Work to be completed
Starting at the line with "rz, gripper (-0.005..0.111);", return every line through the final one of the data, word for word. Pictures stay out.

===== Collected data =====

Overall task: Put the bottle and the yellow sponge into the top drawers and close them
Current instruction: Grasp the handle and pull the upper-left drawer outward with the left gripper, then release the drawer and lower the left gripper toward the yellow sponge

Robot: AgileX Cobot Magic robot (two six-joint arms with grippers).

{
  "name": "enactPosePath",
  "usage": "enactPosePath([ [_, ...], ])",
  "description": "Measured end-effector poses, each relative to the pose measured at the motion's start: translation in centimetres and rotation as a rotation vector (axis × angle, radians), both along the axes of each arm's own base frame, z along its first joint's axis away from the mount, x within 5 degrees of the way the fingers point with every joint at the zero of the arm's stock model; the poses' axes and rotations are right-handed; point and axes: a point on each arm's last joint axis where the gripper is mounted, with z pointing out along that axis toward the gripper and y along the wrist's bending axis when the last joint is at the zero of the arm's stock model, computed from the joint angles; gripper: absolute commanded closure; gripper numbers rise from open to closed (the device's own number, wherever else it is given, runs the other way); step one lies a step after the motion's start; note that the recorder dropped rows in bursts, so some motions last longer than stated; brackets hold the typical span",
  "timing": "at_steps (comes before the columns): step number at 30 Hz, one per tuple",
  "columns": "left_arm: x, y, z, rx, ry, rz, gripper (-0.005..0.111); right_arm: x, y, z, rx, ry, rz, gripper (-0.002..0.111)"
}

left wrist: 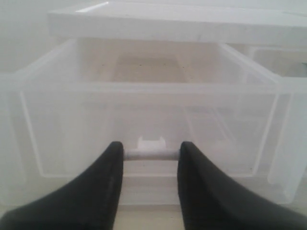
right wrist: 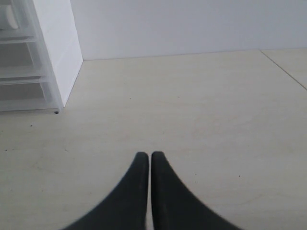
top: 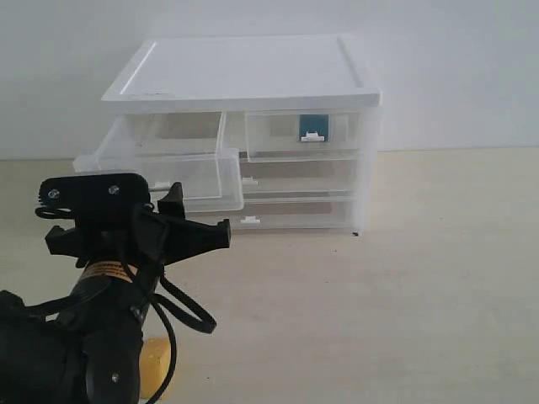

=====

Worked solution
  "columns": "left_arm: x, y, z, rx, ry, rz, gripper (-0.005..0.111); right_arm: x, y, z, rx, ry, rz, gripper (-0.002..0.111)"
}

left wrist: 
right wrist: 
top: 

Output for this exercise is now complete.